### [Try it]
A verbatim copy of the full data, with no pictures, is the expected answer.

### [Recorded information]
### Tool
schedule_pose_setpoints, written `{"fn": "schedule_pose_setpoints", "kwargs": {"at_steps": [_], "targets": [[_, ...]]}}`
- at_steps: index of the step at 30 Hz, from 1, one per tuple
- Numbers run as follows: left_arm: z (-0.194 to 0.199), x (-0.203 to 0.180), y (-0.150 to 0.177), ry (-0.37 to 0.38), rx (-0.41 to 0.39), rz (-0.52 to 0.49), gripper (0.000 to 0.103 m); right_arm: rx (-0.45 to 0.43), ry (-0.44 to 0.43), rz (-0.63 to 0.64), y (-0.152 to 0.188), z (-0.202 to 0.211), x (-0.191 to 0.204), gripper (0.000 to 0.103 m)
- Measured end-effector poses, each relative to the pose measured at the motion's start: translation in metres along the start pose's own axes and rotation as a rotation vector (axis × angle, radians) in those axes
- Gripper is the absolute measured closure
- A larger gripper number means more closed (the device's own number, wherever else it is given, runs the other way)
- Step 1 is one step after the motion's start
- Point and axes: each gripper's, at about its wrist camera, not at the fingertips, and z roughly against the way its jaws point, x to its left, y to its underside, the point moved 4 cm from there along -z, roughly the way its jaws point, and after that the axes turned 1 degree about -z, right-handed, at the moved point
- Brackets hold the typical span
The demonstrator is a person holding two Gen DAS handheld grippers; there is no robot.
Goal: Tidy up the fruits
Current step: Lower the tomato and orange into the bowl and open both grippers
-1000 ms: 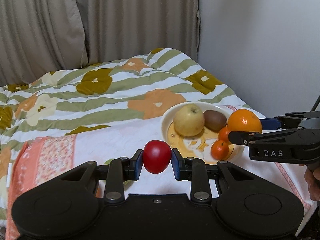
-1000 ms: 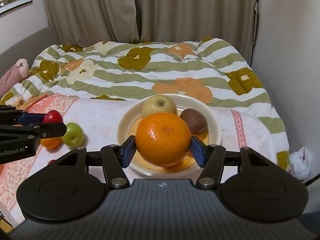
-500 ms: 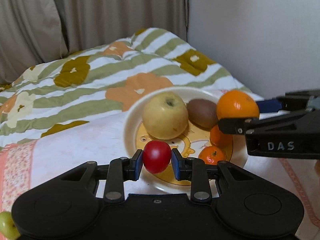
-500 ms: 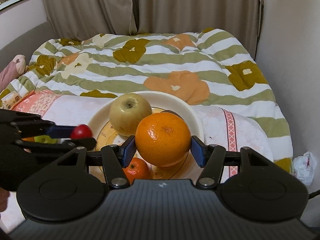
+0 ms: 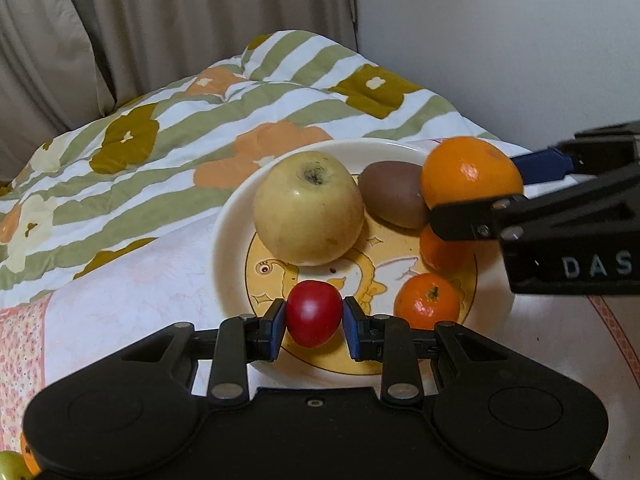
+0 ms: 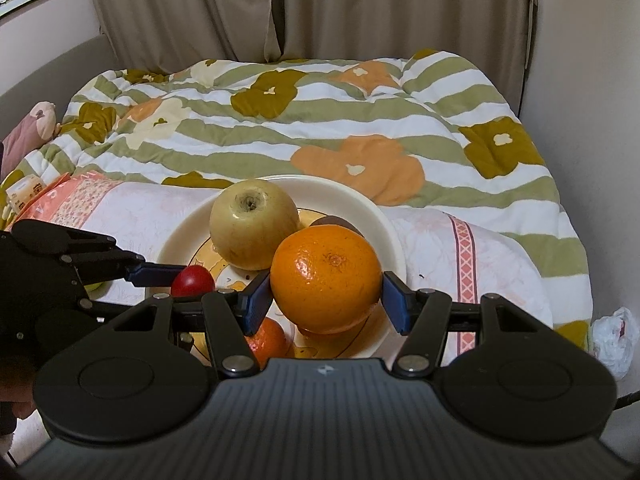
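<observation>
A cream plate with a yellow cartoon print lies on the bed. It holds a yellow apple, a brown kiwi and two small mandarins. My left gripper is shut on a small red fruit, low over the plate's near part. My right gripper is shut on a large orange, held over the plate's right side beside the kiwi, which it mostly hides in the right wrist view.
The plate sits on a pink-and-white cloth over a striped floral quilt. A green fruit and an orange one lie at the far lower left. Curtains and a wall stand behind; a white bag lies beside the bed.
Both grippers have come forward and down over the plate with their fruit. The red fruit went from left of the plate to above its near part; the orange now hangs over the right side.
</observation>
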Motion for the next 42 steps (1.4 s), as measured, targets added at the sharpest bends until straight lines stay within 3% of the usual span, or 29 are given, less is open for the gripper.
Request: {"fn": "schedule_pose_setpoints", "kwargs": {"at_steps": [1, 3, 5, 7, 20, 25, 35, 37, 39, 42], "targets": [[0.001, 0.000, 0.000, 0.004, 0.003, -0.003, 0.069, -0.002, 0.001, 0.002, 0.000, 0.000, 0.001, 0.029], [0.003, -0.001, 0.000, 0.009, -0.001, -0.004, 0.053, -0.007, 0.000, 0.003, -0.001, 0.000, 0.002, 0.029], [0.010, -0.001, 0.001, 0.007, -0.022, 0.004, 0.020, -0.012, 0.000, 0.003, -0.002, 0.002, 0.004, 0.029], [0.019, 0.001, 0.001, 0.001, -0.050, 0.008, 0.014, -0.012, -0.002, 0.007, -0.002, 0.003, 0.007, 0.029], [0.061, 0.022, 0.019, -0.041, -0.068, 0.090, 0.012, 0.000, -0.028, 0.066, -0.005, -0.003, 0.031, 0.029], [0.068, 0.029, 0.026, -0.056, -0.067, 0.124, 0.011, -0.002, -0.032, 0.139, -0.001, -0.011, 0.043, 0.029], [0.071, 0.030, 0.034, -0.075, -0.056, 0.143, 0.011, 0.003, -0.046, 0.158, 0.009, -0.020, 0.048, 0.028], [0.072, 0.031, 0.035, -0.086, -0.057, 0.152, 0.011, -0.007, -0.043, 0.169, 0.009, -0.019, 0.048, 0.021], [0.073, 0.032, 0.036, -0.096, -0.057, 0.165, 0.011, -0.010, -0.035, 0.187, 0.007, -0.016, 0.050, 0.002], [0.077, 0.033, 0.038, -0.109, -0.058, 0.186, 0.011, -0.015, -0.020, 0.193, 0.009, -0.010, 0.050, 0.002]]}}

### [Answer box]
### Tool
schedule_pose_setpoints, written `{"fn": "schedule_pose_setpoints", "kwargs": {"at_steps": [_], "targets": [[_, ...]]}}`
- at_steps: index of the step at 30 Hz, from 1, one per tuple
- Numbers run as follows: left_arm: z (-0.194 to 0.199), x (-0.203 to 0.180), y (-0.150 to 0.177), ry (-0.37 to 0.38), rx (-0.41 to 0.39), rz (-0.52 to 0.49), gripper (0.000 to 0.103 m); right_arm: rx (-0.45 to 0.43), ry (-0.44 to 0.43), rz (-0.63 to 0.64), y (-0.152 to 0.188), z (-0.202 to 0.211), x (-0.191 to 0.204), gripper (0.000 to 0.103 m)
- Measured end-effector poses, each relative to the pose measured at the motion's start: translation in metres along the start pose's own axes and rotation as a rotation vector (axis × angle, radians) in those axes
- Gripper is the absolute measured closure
- A larger gripper number means more closed (the device's own number, wherever else it is given, runs the other way)
- Step 1 is one step after the motion's start
- Point and axes: each gripper's, at about its wrist camera, not at the fingertips, and z roughly against the way its jaws point, x to its left, y to its underside, the point moved 4 cm from there along -z, roughly the way its jaws point, and after that the axes turned 1 degree about -z, right-handed, at the moved point
- Brackets hold the typical span
The demonstrator is a person holding two Gen DAS handheld grippers; there is no robot.
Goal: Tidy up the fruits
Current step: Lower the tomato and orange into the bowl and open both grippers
-1000 ms: 
-1000 ms: 
-500 ms: 
-500 ms: 
+0 ms: 
+0 ms: 
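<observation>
A cream plate with a yellow cartoon print lies on the bed. It holds a yellow apple, a brown kiwi and two small mandarins. My left gripper is shut on a small red fruit, low over the plate's near part. My right gripper is shut on a large orange, held over the plate's right side beside the kiwi, which it mostly hides in the right wrist view.
The plate sits on a pink-and-white cloth over a striped floral quilt. A green fruit and an orange one lie at the far lower left. Curtains and a wall stand behind; a white bag lies beside the bed.
Both grippers have come forward and down over the plate with their fruit. The red fruit went from left of the plate to above its near part; the orange now hangs over the right side.
</observation>
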Motion for the next 42 steps (1.4 s), as measured, targets added at the sharpest bends until straight lines stay within 3% of the usual span, or 29 are given, less is open for the gripper.
Request: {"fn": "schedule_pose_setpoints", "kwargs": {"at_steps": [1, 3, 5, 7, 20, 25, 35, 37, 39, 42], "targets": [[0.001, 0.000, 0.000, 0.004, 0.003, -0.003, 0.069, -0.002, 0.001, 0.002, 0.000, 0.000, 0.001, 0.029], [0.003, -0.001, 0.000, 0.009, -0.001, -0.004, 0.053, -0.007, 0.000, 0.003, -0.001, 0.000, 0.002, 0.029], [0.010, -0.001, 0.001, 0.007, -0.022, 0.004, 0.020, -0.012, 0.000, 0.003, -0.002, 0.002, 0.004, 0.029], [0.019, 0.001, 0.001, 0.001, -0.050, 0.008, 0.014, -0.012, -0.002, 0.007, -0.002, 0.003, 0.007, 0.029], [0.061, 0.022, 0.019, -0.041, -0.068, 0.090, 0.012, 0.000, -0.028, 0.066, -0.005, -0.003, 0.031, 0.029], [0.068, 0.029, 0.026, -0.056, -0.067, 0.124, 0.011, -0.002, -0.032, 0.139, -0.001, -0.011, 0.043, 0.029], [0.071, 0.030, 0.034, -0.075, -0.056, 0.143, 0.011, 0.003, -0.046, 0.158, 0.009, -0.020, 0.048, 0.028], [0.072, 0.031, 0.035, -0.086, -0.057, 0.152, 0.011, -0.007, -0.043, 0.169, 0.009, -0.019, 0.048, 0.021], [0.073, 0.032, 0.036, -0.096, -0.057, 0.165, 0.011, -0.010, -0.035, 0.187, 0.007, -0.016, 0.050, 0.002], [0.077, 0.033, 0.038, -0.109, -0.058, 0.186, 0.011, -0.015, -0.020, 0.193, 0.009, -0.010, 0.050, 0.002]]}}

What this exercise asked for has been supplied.